#### Entries provided ####
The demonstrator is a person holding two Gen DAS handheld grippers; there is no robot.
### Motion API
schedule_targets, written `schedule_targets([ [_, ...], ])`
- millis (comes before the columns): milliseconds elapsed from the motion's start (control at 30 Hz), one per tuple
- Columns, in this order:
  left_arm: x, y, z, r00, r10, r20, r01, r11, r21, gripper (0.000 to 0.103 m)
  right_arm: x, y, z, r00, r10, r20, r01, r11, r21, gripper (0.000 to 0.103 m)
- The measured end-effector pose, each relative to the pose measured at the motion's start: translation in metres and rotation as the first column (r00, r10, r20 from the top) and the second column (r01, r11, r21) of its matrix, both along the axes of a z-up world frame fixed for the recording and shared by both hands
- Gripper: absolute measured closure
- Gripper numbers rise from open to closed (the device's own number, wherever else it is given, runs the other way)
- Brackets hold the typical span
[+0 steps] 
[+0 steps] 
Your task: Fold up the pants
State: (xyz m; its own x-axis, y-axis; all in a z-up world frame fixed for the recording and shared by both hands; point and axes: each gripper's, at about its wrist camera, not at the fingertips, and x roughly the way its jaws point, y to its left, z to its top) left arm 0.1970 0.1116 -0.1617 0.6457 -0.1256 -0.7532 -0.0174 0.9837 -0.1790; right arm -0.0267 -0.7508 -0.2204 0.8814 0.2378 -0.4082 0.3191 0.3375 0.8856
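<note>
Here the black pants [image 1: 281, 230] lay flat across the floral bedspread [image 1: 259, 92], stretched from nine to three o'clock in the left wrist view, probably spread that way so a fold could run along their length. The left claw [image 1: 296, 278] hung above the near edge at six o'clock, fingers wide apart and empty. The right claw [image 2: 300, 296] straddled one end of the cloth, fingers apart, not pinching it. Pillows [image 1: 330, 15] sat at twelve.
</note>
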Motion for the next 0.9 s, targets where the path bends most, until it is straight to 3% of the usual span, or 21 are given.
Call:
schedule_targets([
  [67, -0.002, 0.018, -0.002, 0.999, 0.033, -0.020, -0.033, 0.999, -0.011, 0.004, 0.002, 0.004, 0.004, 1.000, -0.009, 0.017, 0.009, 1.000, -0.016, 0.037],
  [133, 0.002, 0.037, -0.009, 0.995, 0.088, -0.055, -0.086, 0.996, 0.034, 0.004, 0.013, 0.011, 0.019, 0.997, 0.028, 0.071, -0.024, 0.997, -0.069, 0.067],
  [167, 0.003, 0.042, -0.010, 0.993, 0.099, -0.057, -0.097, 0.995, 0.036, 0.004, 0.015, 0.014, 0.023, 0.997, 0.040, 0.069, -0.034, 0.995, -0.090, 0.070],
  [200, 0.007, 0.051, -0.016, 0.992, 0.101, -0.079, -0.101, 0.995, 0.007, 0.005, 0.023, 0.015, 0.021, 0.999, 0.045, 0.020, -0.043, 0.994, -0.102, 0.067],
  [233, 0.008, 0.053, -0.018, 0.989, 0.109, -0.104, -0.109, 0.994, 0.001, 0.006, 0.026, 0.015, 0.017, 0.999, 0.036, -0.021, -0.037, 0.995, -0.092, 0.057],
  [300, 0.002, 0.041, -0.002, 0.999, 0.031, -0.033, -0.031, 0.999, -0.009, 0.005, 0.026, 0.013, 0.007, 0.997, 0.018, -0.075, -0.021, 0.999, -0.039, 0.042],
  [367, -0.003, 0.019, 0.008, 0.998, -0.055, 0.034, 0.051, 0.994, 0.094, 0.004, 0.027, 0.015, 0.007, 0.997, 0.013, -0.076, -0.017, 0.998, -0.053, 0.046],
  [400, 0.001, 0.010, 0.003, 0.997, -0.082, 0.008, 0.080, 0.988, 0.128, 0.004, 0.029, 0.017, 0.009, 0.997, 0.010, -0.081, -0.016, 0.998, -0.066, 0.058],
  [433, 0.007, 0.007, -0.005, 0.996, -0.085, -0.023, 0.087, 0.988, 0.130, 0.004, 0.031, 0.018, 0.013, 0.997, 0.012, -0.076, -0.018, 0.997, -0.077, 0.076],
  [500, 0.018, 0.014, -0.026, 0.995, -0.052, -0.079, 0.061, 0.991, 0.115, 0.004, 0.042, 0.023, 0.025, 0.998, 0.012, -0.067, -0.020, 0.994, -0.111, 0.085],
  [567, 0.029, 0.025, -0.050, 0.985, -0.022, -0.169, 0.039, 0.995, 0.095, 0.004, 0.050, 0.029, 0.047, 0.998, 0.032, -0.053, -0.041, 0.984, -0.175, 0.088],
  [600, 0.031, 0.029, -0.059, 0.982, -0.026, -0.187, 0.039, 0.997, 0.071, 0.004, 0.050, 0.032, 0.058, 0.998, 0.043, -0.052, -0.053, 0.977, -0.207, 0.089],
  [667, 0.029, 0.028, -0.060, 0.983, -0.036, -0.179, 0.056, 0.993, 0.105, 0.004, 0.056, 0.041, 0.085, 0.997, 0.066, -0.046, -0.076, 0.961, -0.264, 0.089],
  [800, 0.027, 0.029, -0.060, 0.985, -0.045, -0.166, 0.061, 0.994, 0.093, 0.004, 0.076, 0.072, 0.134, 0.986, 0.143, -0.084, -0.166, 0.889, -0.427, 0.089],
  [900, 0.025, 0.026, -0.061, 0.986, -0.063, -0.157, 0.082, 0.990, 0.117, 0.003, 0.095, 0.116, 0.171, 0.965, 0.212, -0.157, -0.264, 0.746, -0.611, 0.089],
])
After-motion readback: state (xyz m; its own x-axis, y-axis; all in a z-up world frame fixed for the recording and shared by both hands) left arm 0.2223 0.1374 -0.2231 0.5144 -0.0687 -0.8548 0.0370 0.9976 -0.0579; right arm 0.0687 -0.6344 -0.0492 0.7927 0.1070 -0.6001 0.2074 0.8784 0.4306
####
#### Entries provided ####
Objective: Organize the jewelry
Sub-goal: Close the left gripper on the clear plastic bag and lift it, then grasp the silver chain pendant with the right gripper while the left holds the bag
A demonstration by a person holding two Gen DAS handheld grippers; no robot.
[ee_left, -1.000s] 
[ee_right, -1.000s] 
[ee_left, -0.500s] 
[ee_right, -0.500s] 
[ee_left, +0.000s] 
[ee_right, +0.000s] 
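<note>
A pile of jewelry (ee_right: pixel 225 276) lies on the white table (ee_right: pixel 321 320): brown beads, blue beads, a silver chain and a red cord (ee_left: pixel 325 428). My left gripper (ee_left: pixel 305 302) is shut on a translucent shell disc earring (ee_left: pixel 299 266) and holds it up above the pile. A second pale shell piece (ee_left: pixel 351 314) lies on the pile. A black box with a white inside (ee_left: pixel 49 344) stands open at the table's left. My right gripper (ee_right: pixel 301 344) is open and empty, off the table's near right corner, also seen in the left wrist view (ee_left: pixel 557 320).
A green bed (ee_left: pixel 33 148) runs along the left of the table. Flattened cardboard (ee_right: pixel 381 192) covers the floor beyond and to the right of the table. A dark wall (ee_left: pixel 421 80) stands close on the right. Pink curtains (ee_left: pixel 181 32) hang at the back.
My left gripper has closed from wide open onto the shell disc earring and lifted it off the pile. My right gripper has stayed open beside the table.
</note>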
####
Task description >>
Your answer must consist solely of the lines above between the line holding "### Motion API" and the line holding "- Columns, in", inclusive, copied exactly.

Expected answer >>
### Motion API
schedule_targets, written `schedule_targets([ [_, ...], ])`
- millis (comes before the columns): milliseconds elapsed from the motion's start (control at 30 Hz), one per tuple
- Columns, in this order:

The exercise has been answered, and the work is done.